NİCELİK: Ölçülebilen, sayılabilen ve herkes için aynı olan durumlardır.

  • İri, siyah gözleriyle karşıdan gelenleri süzüyordu.

  • Atilla İlhan, Türk siyaset hayatına çok önemli değerleri kabul ettirmiştir.

  • Son eserine yeni yazdığı 35 şiirini koymuş.

  • Son dönem Türk Edebiyatı’nı iyi değerlendirmek gerekir.

  • Nazım Hikmet, kişileri şiirlerine çok iyi yerleştirmiş.

  • Romanlarındaki yavanlık üslubunu sıradanlaştırıyor .

  • İyi para kazanmak için bütün bu sıkıntılara katlanıyorum.

  • Çok yeni bir imaja sahip olmalıyız.

  • Tiyatroda bu sene otuz üç oyun sahneye konmuş.

  • Yeni kasetini çıkarmak için uğraşıyormuş.

  • Siyah renkli ayakkabımı nereye koydun?

  • Büyük lokma ye; ama büyük söz söyleme.

  • Çok güzel bir oyun sergiledi bizimkiler.

6) GENEL VE ÖZEL ANLAMLILIK:Söylendiğinde o türün tümünü karşılayan sözcükler genel, sadece bir tekini veya bir bölümünü karşılayan sözcükler özel anlamlı sözcüklerdir.

  • Bu kitabı diğerlerinden daha çok sevdim.

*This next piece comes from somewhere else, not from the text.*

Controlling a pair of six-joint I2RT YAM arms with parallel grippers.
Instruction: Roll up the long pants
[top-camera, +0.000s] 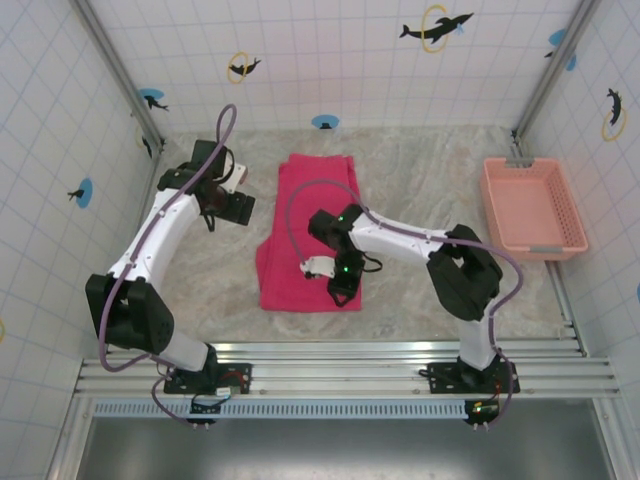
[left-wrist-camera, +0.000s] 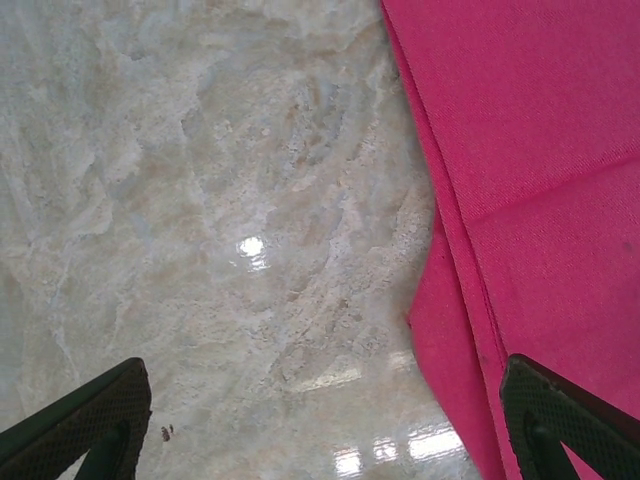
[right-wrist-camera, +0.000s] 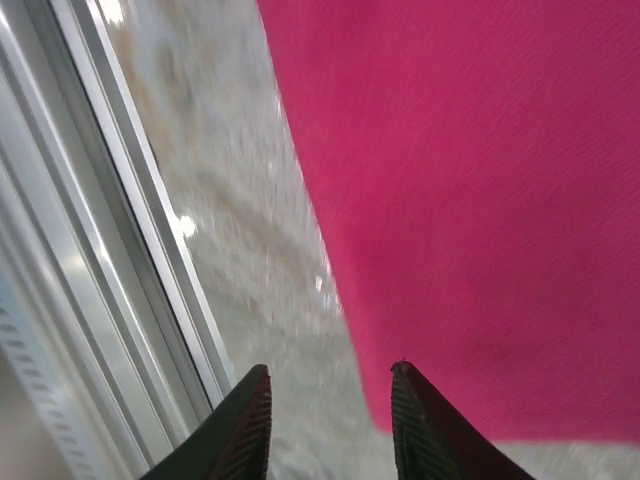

  • Kitap insanı olgunlaştıran bir vasıtadır.

  • Bu çiçek annemin bana armağanıdır.

  • Çiçekler dalında daha güzeldir.

  • Tanzimat’ın edebiyatımıza katkısı çok büyüktür.

  • Namık Kemal, romanda yeni açılımları yakalamıştır.

  • Bilgisayar, son dönemin en büyük yenilik arasındaki yerini aldı.

  • Bilgisayarıma çok yeni oyunları yüklemek istemiyorum.

7) YANSIMA SÖZCÜKLER: Doğada canlı cansız var olan varlıkların seslerini taklit yoluyla oluşan seslere denir. Bunların bir anlamı yoktur. Bunlar isim kökü olarak kabul edilir.

  • Kuzuların melemesini özledim.

  • Çocuk arabasının düdükleri bozuldu.

  • Adam çok horluyormuş.

  • Suyun şırıltısı insana huzur veriyor.

  • Açlıktan karnım gurulduyor.

  • Suratına tükürsem , yağmur yağıyor zannedecek.

  • Dolap gıcırtısı dişlerime zarar veriyor.